ASSIGNMENT:
After locating the line with "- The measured" in the data that follows, return it and every later line exactly, up to and including the line with "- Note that".

RECORD EXTRACTS Start Marker

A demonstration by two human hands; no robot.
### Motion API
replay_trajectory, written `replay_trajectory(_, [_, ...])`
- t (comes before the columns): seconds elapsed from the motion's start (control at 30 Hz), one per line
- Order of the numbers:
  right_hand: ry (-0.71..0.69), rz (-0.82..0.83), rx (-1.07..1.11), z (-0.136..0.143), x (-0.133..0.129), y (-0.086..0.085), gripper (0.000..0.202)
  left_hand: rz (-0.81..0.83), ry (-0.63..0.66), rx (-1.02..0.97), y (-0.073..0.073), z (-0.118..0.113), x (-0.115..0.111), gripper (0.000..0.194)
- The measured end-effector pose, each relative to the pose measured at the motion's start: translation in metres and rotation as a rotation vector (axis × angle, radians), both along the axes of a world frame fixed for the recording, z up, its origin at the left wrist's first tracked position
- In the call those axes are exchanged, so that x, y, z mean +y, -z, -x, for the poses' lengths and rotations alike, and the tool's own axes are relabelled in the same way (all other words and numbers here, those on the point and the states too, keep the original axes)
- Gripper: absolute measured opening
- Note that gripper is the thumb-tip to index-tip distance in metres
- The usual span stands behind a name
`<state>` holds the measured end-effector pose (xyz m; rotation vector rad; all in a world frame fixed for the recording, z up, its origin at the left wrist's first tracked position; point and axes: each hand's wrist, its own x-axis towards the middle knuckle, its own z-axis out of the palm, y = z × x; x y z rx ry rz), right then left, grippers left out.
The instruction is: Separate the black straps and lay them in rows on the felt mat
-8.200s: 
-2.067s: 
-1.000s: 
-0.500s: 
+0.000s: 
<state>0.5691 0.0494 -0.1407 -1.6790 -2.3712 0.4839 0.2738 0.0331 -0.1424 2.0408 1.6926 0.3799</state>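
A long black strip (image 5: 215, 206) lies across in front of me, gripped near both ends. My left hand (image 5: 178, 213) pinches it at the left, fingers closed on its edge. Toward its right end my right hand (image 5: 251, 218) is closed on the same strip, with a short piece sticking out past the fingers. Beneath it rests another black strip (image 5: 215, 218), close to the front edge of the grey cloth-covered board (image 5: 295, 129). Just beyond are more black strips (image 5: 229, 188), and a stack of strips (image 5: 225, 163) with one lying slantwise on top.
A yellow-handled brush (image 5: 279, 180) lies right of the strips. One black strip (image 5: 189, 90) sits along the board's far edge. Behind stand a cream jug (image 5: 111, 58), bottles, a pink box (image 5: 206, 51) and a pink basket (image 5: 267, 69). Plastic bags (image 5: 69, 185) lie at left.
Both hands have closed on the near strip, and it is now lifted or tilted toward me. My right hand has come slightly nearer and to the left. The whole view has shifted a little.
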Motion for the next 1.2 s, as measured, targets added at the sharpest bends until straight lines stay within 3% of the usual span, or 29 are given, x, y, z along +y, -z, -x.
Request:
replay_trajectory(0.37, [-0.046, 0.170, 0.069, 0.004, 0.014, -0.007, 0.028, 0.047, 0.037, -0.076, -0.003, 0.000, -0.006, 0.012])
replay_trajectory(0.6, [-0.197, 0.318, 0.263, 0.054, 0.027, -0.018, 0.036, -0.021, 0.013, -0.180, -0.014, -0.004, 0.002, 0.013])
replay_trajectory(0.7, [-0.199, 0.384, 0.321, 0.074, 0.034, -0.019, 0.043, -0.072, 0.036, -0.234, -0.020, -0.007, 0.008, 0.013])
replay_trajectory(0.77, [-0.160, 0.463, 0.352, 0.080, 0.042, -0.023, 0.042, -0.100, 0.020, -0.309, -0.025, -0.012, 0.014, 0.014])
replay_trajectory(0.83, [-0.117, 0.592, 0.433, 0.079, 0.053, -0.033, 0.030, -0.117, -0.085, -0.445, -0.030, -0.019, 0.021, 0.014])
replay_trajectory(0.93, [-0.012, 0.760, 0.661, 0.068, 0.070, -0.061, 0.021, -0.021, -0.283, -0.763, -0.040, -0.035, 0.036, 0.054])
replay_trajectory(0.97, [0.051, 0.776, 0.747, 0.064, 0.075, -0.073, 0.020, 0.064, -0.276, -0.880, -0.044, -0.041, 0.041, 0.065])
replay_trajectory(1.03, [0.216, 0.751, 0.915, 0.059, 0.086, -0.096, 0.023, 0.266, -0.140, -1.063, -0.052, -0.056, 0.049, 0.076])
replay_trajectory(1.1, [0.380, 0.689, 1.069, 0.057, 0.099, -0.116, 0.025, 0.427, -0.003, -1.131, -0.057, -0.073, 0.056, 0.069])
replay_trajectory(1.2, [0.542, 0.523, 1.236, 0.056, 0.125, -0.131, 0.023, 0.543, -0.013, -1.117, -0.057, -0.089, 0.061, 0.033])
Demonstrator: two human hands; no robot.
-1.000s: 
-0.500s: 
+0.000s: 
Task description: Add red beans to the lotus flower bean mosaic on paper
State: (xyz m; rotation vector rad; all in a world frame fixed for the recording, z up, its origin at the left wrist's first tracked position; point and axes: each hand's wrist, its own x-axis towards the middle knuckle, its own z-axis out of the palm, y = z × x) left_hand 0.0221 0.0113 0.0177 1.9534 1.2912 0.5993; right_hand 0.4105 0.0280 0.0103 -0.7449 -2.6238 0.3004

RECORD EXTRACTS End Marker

ANSWER SPACE:
- The measured end-effector pose, each relative to the pose measured at the motion's start: translation in metres and rotation as a rotation vector (axis × angle, radians), both along the axes of a world frame fixed for the recording, z up, its origin at the left wrist's first tracked position
- In the call those axes are exchanged, so that x, y, z mean +y, -z, -x, for the poses' lengths and rotations alike, and the tool's own axes are relabelled in the same way (all other words and numbers here, those on the point and the states too, keep the original axes)
- Gripper: absolute measured opening
- Note that gripper is the thumb-tip to index-tip distance in metres

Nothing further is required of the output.